A project at the University of Bayreuth is using laser scanners to support rockfall detection in the Alps, as glaciers retreat
In alpine areas, the effects of climate change, which lead to melting of glaciers and thawing of rock permafrost, become clearly visible. Glacier retreat results in rock faces being exposed to atmospheric processes such as solar radiation, warming or freezing.
In the case of freezing processes, ice may form in the rock which develops internal pressure that may lead to the disintegration of the rock, and cause pieces of rock to detach from the wall. This process is also described as frost weathering. In addition, the rock faces are losing their supporting buttresses at the base of the wall due to the glacier melt. Within rock walls, permafrost thaw also causes destabilisation, as rock permafrost connects rock together like concrete. These processes or their combination lead to rockfall events, a hazard not to be underestimated by hikers or also for infrastructures such as cable cars.
Dr Daniel Draebing, the chair of geomorphology of the Faculty of Biology, Chemistry and Earth Sciences at the University of Bayreuth in Germany, has been working on the problem of rockfall detection in the Alps for quite some time.
“At the University of Bayreuth, we use laser scanning to measure hard-to-reach rock faces in the Alps and create high-resolution digital surface models. We repeat these measurements annually and can thus detect changes at the surface, which in our case are caused by rockfall. We have been using a RIEGL VZ-400 for this purpose since 2016, which has provided reliable service all these years. Since June 2019, we have also been working with a RIEGL VZ-2000i, which inspires us with its new, improved technology and the resulting operating advantages, as well as its increased range,” says Dr Draebing.

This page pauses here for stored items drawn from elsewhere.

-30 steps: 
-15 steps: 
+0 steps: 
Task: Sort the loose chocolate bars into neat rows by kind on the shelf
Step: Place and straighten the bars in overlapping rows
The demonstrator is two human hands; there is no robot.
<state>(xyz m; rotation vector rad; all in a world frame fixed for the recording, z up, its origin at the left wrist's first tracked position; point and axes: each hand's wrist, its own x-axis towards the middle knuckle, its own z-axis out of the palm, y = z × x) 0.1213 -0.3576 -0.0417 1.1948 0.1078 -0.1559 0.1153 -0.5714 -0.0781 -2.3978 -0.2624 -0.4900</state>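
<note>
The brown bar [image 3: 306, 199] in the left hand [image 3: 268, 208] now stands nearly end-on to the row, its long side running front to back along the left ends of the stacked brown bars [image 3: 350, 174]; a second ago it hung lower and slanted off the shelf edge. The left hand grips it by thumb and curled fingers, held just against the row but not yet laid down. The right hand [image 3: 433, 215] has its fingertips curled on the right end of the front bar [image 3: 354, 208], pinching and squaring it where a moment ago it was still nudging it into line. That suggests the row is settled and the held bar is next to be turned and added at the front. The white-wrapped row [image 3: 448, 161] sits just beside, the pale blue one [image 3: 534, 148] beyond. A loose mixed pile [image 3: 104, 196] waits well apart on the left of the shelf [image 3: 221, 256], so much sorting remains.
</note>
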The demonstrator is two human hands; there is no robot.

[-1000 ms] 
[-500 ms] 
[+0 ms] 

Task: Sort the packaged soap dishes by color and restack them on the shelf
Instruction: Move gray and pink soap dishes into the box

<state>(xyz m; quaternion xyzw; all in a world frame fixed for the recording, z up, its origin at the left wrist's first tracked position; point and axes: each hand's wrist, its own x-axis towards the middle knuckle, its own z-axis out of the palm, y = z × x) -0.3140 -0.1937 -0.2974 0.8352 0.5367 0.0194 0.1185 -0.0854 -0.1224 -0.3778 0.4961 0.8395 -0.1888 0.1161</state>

Among others, they are working on a project entitled “Predicting the effects of climate change on alpine rock slopes: Evaluation of paraglacial and periglacial drivers of rockfall in the European Alps”. Funded by the German Research Foundation, the project investigates the influence of glacier retreat, permafrost thawing and frost weathering on rockfall activity.
For this purpose, rock faces in the Oetztal valley, Austria, as well as in Valais, Switzerland, were measured annually with the RIEGL VZ-400 and in 2019 with the RIEGL VZ-2000i. “Each wall is scanned from different positions in order to make even small-scale irregularities of the rock visible. The different scans are then used to generate a high-resolution surface model with a point density of less than 10cm,” explains Dr Draebing.
Till Mayer, a PhD student at the University of Bayreuth, has been responsible for processing the project’s laser scan data. He adds: “By repeating the laser scanner measurements annually, we can detect changes at the surface that we interpret as rockfall processes. Using the RiScan PRO software package, we can then quantify the volumes of rockfall events and relate them to glacier and permafrost changes and frost weathering events. This allows us to provide meaningful facts and baselines.”
The follow-up project, “Characterising Rockwall Weathering from Microclimate, Rock Moisture and Rockfall Activity — ClimRock”, also funded by the German Research Foundation, investigates rock decay in rock faces through weathering processes such as daily temperature and humidity cycles or daily and seasonal freezing processes. Weathering processes support rockfall events and, similar to the previous project, the researchers want to quantify rock wall erosion and relate it to measured weathering processes.
Mountain faces in the Dachstein massif, Austria, and the Dammkar, part of the German Karwendel mountain range, were selected for the project and measured with the RIEGL VZ-2000i 3D laser scanner. From the highly informative measurement data of the point cloud, the rock face erosion at the individual walls could be quantified and related to measured weathering processes.
“With our research we try to contribute to the study of climate change induced environmental change in the European Alps. We want to understand how glacier retreat, permafrost thawing and weathering processes have determined the appearance of the rock faces and their role in the past, but also on future development of the Alps,” Dr Draebing summarises.